Segment Open
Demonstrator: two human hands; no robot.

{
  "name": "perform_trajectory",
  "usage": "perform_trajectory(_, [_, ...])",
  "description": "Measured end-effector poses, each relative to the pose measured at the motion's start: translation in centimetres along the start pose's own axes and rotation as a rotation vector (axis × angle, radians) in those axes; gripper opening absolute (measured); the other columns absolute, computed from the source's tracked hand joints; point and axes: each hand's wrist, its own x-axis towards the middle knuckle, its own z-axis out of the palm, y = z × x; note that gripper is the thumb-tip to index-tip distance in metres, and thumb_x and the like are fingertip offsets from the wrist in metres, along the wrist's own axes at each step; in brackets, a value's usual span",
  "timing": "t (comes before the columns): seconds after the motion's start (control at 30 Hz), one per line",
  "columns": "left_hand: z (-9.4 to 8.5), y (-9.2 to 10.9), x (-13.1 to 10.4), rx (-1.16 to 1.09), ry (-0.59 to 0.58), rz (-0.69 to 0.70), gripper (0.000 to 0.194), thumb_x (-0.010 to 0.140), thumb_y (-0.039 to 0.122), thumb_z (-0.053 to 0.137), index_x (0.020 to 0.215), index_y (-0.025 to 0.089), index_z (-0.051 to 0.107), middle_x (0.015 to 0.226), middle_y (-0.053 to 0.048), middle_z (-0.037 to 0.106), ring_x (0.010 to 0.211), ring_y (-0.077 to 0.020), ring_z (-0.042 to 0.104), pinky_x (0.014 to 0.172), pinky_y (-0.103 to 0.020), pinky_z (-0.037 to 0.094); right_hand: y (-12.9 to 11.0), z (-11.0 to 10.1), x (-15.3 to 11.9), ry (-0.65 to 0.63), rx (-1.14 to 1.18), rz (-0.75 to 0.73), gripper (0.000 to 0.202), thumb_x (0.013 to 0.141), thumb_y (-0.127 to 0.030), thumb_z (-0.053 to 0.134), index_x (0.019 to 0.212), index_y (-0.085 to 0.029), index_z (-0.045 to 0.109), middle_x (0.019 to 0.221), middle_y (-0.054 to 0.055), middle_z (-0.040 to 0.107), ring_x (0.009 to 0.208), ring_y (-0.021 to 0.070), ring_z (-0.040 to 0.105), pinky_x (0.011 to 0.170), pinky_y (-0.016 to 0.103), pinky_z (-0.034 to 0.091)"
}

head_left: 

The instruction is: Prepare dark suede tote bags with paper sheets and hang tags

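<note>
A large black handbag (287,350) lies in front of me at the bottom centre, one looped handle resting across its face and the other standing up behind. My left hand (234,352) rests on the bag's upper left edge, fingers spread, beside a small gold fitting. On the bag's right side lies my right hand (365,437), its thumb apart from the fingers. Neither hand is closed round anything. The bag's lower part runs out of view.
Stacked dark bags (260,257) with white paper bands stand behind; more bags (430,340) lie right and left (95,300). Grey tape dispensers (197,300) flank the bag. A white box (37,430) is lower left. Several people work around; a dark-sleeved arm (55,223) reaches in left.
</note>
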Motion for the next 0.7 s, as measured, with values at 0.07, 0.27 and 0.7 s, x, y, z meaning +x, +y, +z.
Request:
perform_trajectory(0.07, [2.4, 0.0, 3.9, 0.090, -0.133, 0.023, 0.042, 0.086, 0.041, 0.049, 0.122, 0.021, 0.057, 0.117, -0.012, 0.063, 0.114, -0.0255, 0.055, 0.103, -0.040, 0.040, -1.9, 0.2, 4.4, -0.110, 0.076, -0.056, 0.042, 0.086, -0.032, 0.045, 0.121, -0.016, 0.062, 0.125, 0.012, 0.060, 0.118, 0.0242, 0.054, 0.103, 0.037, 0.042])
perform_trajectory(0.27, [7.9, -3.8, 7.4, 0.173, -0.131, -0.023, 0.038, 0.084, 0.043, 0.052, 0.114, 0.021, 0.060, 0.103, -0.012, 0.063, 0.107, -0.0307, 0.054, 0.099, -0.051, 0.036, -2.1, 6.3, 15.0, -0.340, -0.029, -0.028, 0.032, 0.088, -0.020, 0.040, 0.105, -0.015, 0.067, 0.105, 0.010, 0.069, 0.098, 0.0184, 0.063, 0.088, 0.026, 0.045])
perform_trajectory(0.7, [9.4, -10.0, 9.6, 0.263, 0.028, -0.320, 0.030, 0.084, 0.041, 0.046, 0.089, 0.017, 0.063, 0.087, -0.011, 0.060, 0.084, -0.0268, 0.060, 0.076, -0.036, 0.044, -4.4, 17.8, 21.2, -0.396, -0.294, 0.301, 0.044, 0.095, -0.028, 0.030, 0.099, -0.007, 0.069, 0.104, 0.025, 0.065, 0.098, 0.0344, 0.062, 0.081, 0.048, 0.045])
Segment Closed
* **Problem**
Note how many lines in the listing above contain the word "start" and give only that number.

* **Written response**
2